Before it all came to an end, at least a dozen men were arrested for the murders. There would be three different murder trials for three different suspects, all of whom claimed to be innocent – and undoubtedly were.
This is a story of violence, madness, bloodshed, and terror, and the story of a town that was pushed to the brink in response to one man’s terrible crimes.
And it’s also a story of the failure of a police force hampered by the inherent racism of the day. In fact, it was a year after the first attack when the murders finally stopped – only after the Austin killer slaughtered two white women. After that, the investigation finally began to be taken more seriously. For an entire year, the killer had targeted only African American women, so white families never imagined that the brutality would ever touch them.
Meanwhile, black families in Austin were living in fear, terrified that a mother, sister, female relative, or friend might be attacked and killed while they slept.
Ultimately, this is a story about America’s first serial killer and how he managed to elude capture and vanish into history. He was never punished, and the murders he committed remain unsolved.

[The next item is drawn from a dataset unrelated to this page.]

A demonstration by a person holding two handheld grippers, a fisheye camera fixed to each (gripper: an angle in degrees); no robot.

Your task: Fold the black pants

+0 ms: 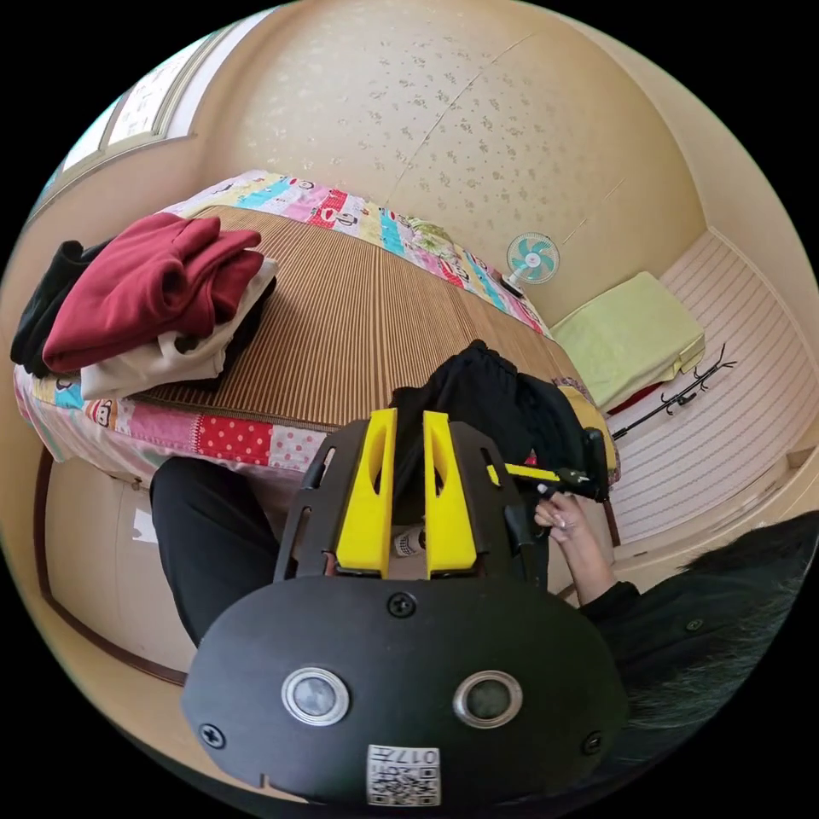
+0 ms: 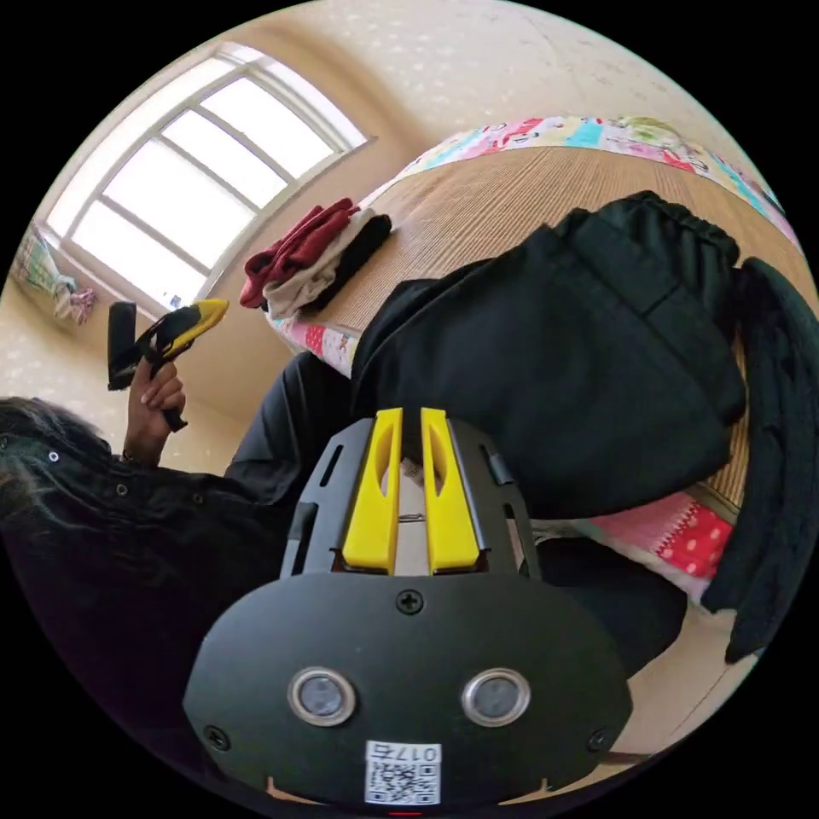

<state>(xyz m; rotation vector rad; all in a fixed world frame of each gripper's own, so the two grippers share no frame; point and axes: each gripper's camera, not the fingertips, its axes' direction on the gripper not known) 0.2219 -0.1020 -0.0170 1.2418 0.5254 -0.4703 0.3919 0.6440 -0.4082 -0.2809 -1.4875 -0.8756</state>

The name of the Austin killer has always been a mystery. We don’t know who he was or why he went on that rampage in 1884 – 1885 that ended with so many dead.
Was the killer a crazed drifter who found the city to be a fertile hunting ground? Was he, as so many Austin locals believed, a deranged black man? Or was he well-known in society and lived an everyday life but occasionally felt the urge to murder women? And if so, was it true, as one rumor stated, that he was quietly captured and locked away to avoid public scandal for his well-connected family?
Or could the killer have been someone peripherally involved in the case, often present around the murder scenes but never seriously considered a suspect?
And could the killer have disappeared after the Austin murders only to resurface again later to carry out another series of murders and attacks?
As you’ll see, anything seems to be possible.
Before your purchase your copy, you’ll need to prepare yourself for another book in my ongoing series of titles about unsolved ax murders. This is my third and will undoubtedly not be my last, as my fascination with murders committed by what was a “weapon of convenience” in the nineteenth century seems to know no bounds.
This volume is a little different, however. This one isn’t about small towns in Iowa, Kansas, Illinois, and Texas that a mysterious stranger who traveled by train visited. It wasn’t the early twentieth century when police officers – even in small towns – were a little more knowledgeable about crime and had greater access to assistance from larger departments and cities.
This is about a police force that might have been as modern as just about any department in the United States at the time. But even so, when these murders occurred in 1884 and 1885, the authorities in Austin were unprepared for a killer like this. He came in the night, and he vanished without being seen. His victims were poor, mostly servant girls, so robbery was never the motive. He was committing murders just for the sake of killing.
Leave the lights on and the doors locked for this one.